Mostly what we do is to look at what we have done in the past and try to do something different. As for finding ideas, I can only say that finding them is easy; they come all the time. Deciding which ones are worth developing is the difficult part. To find an idea, you simply never accept that there are absolute answers for anything, and as Theodore Sturgeon said, “You ask the next question” continuously. For example: one story evolved from seeing a piece of paper blowing across the highway in an uncannily lifelike manner, and asking myself, “What if that was a real, living creature disguised as a piece of paper?” The next questions were, “Why would it be in disguise?” and “What would it be?” and “What would happen if someone found out what it really was ?”
Do you ever get “writer’s block” and what do you do about it?
When I get stalled on something, I do one of two things. I either work on another project (I always have one book in the outline stage and two in the writing stage, and I will also work on short stories at the same time) or I discuss the situation with Larry.
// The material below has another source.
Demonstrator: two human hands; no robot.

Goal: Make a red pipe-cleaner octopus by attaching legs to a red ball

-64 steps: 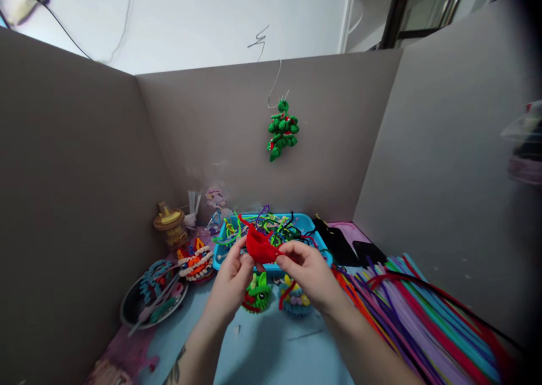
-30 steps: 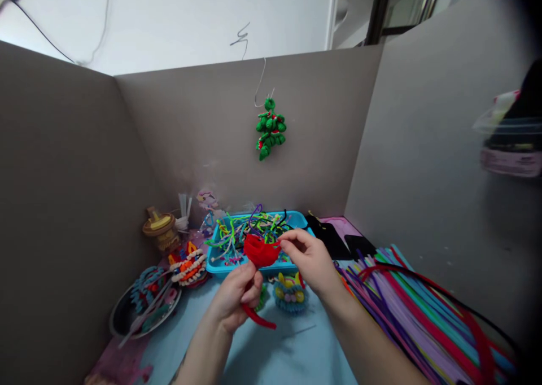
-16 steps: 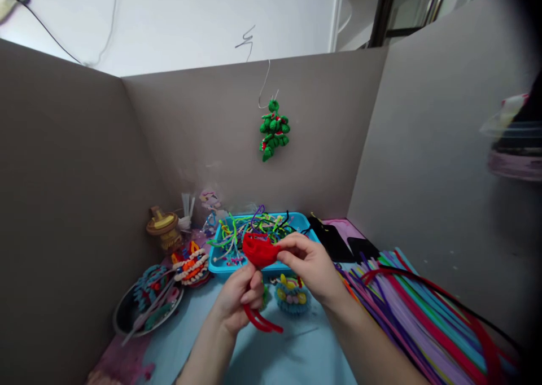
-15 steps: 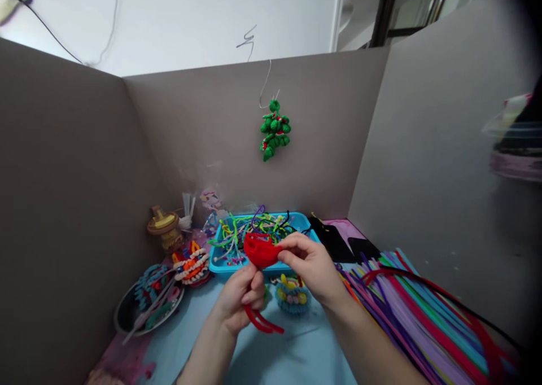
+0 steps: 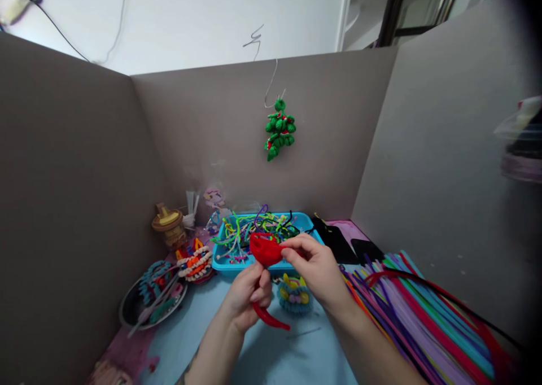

Working with another person—sometimes even simply verbalizing a snag—always gets the book unstuck. There is a perfectly good reason for this: when you speak about something you actually move it from one side of the brain to the other, and often that alone shakes creativity loose.
How do you do revisions?
I may revise the ending of the book between outlining and actual writing, but that is only because a more logical and satisfying conclusion presents itself. I am really not thinking of anything other than that. The only other revisions are at the request of the publisher, and may vary from none to clarifying minor points or further elaborating a minor point. In the case of clarification, this amounts to less than 1,000 words in a book of 120,000 or more. In the case of elaboration this usually amounts to the addition of 5,000 words to 10,000 words, generally less.
Would you call your books “character driven?”
I think that is quite correct, my books are character-driven. To me. How people react to a given situation is what makes a story interesting. History is nothing more than a series of people’s reactions, after all, and many “alternate history” stories have been written about “what would have happened if.” The idea—the situation—is only half the story. What the characters do about it is the other.
Do you base your characters on people you know?
With very rare exceptions I don’t base my characters on anyone I know—those exceptions are minor ones, where I’ll ask permission to write a friend into a walk-on role. They do come out of my observation of people in general.